(Discipline Global Mobile)

KING CRIMSON: VROOOM VROOOM (Discipline Global Mobile) King Crimson has been releasing live material through their Discipline Global Mobile label for quite some time now. The latest (and if you're a fan of the double-trio lineup, the best) release is VROOOM VROOOM, a compilation of shows recorded live in Mexico City, Los Angeles and New York. My only complaints are that the running order on the CDs doesn't coincide with the order of the songs in the actual concerts, and "B'Boom" and "THRAK" appear twice (once on each CD). Aside from that, this is one hell of an album.

Starting with a blistering version of the title track, the intensity continues through "Coda: Marine 475" and into "Dinosaur." Although the quiet midsection on the latter is missing, it's still a great performance. A lot of disc one is drum/percussion based. "B'Boom" and "Prism" are basically drum improvs. While they're far from boring, they would be more enjoyable in the actual context of the shows, instead of having so many drum-based songs on one disc.

"The Talking Drum" and "Larks Tongue in Aspic (Part II)" were always concert highlights, and they don't disappoint here. The thing that's sure to grab the attention of the fans on disc one is the killer version of "21st Century Schizoid Man" (which they normally don't play). Coming out of the quiet "Biker Babes of the Rio Grande" improv, the audience erupts with applause as soon as the song starts. Adrian Belew's vocals seem a bit odd on the song, but the awesome display of musicianship more than makes up for any vocal shortcomings.

Disc Two begins with the drum improv, "Conundrum," followed by the 1982 classic "Thela Hun Ginjeet." Recently covered by Les Claypool's Flying Frog Brigade, this classic from the Discipline album is well played and features the original conversations in the background. "People" shows the listener exactly what this band is all about. The interplay between the six musicians on this particular song is nothing short of breathtaking. "One Time" and "Sex Sleep Eat Drink Dream" are both great, and this particular version of "Indiscipline" might just be the best ever.

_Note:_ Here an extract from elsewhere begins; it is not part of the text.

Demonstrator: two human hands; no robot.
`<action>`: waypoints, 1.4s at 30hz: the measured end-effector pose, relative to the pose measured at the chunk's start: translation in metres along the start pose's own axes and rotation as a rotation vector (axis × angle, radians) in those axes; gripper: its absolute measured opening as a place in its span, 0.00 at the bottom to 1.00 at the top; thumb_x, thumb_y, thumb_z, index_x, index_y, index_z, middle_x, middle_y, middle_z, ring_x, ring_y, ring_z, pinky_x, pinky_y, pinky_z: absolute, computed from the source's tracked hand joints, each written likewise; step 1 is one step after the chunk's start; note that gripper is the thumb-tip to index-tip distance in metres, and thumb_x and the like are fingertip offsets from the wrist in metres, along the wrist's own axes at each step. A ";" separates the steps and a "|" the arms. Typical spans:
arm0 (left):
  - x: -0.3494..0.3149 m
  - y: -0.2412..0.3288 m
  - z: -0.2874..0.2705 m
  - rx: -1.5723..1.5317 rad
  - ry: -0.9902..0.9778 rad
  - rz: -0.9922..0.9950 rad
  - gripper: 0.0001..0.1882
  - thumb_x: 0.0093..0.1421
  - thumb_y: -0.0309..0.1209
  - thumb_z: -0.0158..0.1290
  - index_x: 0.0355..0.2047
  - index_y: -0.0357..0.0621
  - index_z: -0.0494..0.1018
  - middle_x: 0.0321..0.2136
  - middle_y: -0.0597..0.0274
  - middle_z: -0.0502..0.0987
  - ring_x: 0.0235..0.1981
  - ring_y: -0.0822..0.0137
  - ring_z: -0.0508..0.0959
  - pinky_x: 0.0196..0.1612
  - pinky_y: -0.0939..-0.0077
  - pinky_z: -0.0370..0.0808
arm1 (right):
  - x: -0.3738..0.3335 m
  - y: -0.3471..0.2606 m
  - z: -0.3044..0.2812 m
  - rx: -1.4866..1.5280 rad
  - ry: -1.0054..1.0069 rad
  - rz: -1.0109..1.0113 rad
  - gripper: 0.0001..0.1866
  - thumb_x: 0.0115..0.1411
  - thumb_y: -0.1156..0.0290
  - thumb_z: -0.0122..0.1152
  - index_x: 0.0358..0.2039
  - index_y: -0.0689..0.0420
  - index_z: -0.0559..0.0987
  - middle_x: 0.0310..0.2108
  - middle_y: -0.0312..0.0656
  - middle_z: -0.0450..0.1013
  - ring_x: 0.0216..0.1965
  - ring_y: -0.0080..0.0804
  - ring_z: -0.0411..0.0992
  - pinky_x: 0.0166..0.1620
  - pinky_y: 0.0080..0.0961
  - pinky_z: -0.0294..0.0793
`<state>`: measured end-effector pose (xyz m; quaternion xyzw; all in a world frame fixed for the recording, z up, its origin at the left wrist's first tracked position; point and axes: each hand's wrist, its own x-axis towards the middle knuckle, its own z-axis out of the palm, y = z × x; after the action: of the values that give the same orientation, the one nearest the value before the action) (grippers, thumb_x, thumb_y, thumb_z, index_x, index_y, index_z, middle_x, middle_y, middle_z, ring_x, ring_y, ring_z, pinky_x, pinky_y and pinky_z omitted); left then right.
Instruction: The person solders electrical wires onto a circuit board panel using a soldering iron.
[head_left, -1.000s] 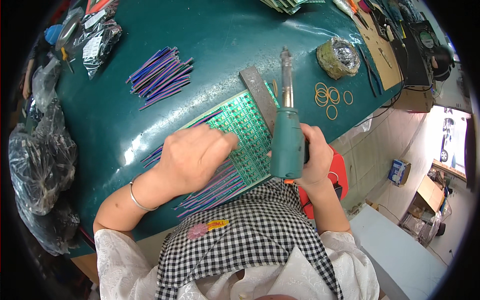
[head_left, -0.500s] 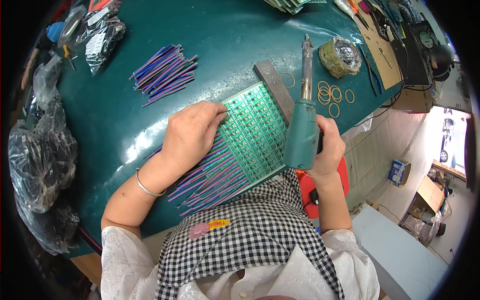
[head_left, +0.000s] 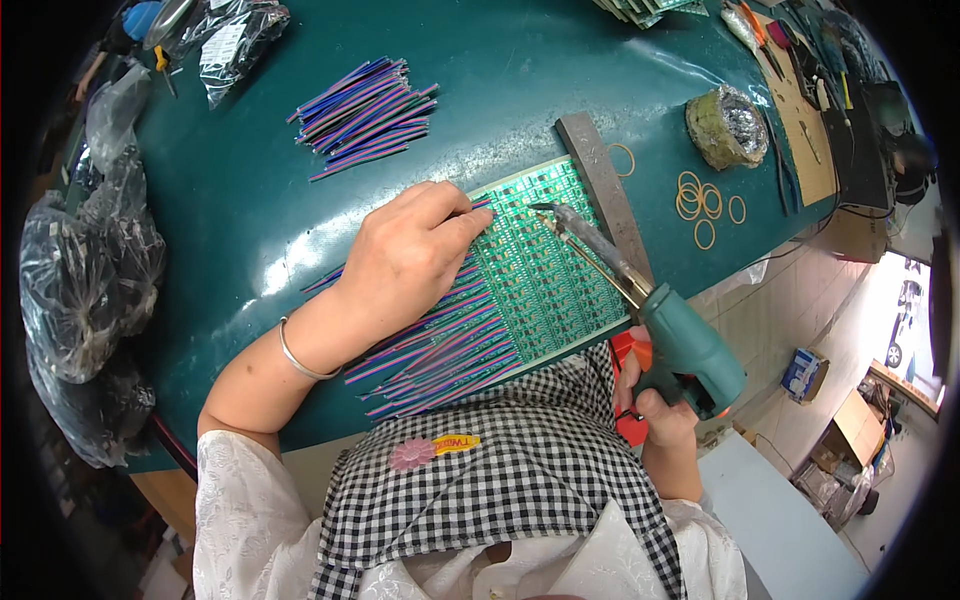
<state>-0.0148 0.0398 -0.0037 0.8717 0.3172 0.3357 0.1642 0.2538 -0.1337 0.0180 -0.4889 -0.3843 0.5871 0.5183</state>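
Soldering seems to be underway: a coloured wire (head_left: 482, 203) is pinched by the left hand (head_left: 405, 250) at the circuit board (head_left: 555, 275) on the table (head_left: 490, 100), while a soldering gun (head_left: 697, 345) is gripped by the right hand (head_left: 662, 408), its tip over the board. Next, steady wire placement is probably called for.

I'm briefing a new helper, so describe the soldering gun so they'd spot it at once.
On the dark green table, find the lighter green circuit-board panel. Over its right side juts the soldering gun, held in the right hand. Its thick teal body and long metal front set it apart from the plain grey bar nearby.
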 end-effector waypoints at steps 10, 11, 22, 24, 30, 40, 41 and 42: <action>0.000 -0.002 0.005 0.004 -0.020 -0.034 0.10 0.47 0.19 0.60 0.33 0.37 0.80 0.27 0.58 0.75 0.28 0.59 0.78 0.29 0.66 0.76 | 0.008 0.002 0.001 -0.107 -0.024 0.037 0.28 0.55 0.71 0.71 0.53 0.67 0.71 0.31 0.37 0.73 0.28 0.24 0.71 0.33 0.21 0.71; 0.001 -0.001 0.005 0.006 -0.015 -0.030 0.11 0.45 0.19 0.59 0.32 0.36 0.79 0.26 0.58 0.73 0.28 0.59 0.77 0.29 0.66 0.76 | 0.009 0.002 0.001 -0.101 -0.016 0.048 0.26 0.54 0.72 0.71 0.51 0.67 0.72 0.31 0.38 0.73 0.28 0.24 0.71 0.33 0.21 0.71; 0.000 0.003 0.007 0.019 -0.017 -0.047 0.10 0.46 0.18 0.60 0.32 0.37 0.80 0.24 0.58 0.72 0.25 0.60 0.76 0.27 0.66 0.75 | 0.016 0.002 0.002 -0.187 -0.030 0.069 0.11 0.54 0.75 0.70 0.35 0.61 0.77 0.30 0.37 0.73 0.29 0.27 0.70 0.33 0.25 0.69; 0.001 0.003 0.006 0.019 -0.028 -0.058 0.11 0.47 0.17 0.61 0.33 0.38 0.81 0.25 0.59 0.74 0.25 0.61 0.76 0.26 0.67 0.74 | 0.017 0.002 0.001 -0.192 -0.029 0.074 0.11 0.53 0.75 0.70 0.35 0.61 0.77 0.30 0.37 0.73 0.29 0.27 0.70 0.33 0.24 0.69; 0.002 0.002 0.005 0.045 -0.048 -0.043 0.11 0.47 0.17 0.61 0.33 0.38 0.81 0.24 0.59 0.73 0.24 0.61 0.76 0.26 0.67 0.73 | 0.019 0.000 0.002 -0.245 -0.030 0.094 0.10 0.53 0.75 0.70 0.34 0.60 0.77 0.29 0.37 0.73 0.29 0.28 0.71 0.32 0.25 0.69; 0.004 0.002 0.005 0.045 -0.051 -0.048 0.10 0.48 0.17 0.61 0.33 0.37 0.81 0.25 0.59 0.74 0.25 0.61 0.76 0.26 0.68 0.74 | 0.019 -0.015 0.008 -0.060 0.016 0.066 0.27 0.53 0.69 0.72 0.51 0.68 0.74 0.27 0.40 0.74 0.25 0.24 0.73 0.29 0.19 0.71; 0.005 0.002 0.005 0.056 -0.058 -0.047 0.10 0.47 0.17 0.62 0.32 0.37 0.81 0.25 0.59 0.74 0.25 0.61 0.76 0.26 0.68 0.74 | 0.019 -0.013 0.010 -0.073 0.049 0.047 0.26 0.53 0.69 0.73 0.50 0.67 0.75 0.29 0.40 0.74 0.27 0.24 0.73 0.30 0.20 0.71; 0.005 0.002 0.005 0.054 -0.059 -0.047 0.10 0.47 0.17 0.62 0.32 0.37 0.81 0.25 0.59 0.74 0.25 0.61 0.76 0.26 0.68 0.74 | 0.018 -0.011 0.012 -0.086 0.082 0.027 0.26 0.52 0.70 0.74 0.49 0.66 0.75 0.30 0.39 0.74 0.29 0.24 0.73 0.32 0.21 0.72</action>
<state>-0.0074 0.0411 -0.0042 0.8776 0.3415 0.2971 0.1576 0.2453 -0.1134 0.0275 -0.5394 -0.3810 0.5567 0.5040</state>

After a great "Elephant Talk" and "Three of a Perfect Pair," "B'Boom" and "THRAK" are back. Granted, they're not bad performances, but there were other songs played during these shows (like "Matte Kudesai") that don't appear here. Disc Two also includes the rarity "Free as a Bird"--previously only available on a Japanese import or via a membership in the KCCC (King Crimson Collectors Club)--although the intro is missing here. Instead, it just starts from the end of the improv at the end of "THRAK." Rounding out this collection is one of the band's most beautiful ballads, "Walking on Air." The stereo effects on the sound are particularly noteworthy.

Some people have expressed displeasure (Fripp included) about the double trio being little more than a 'greatest hits' outfit. While this may be a true statement, it's also true that the live renditions of these 'hits' are far superior to their studio predecessors. The band improvised freely onstage during these tours (something the 80's lineup seldom did), taking musical risks at every possible opportunity. VROOOM VROOOM is an excellent representation of what the double trio was capable of onstage (even if the songs aren't in the proper order). Recommended for Crimheads and newbies alike.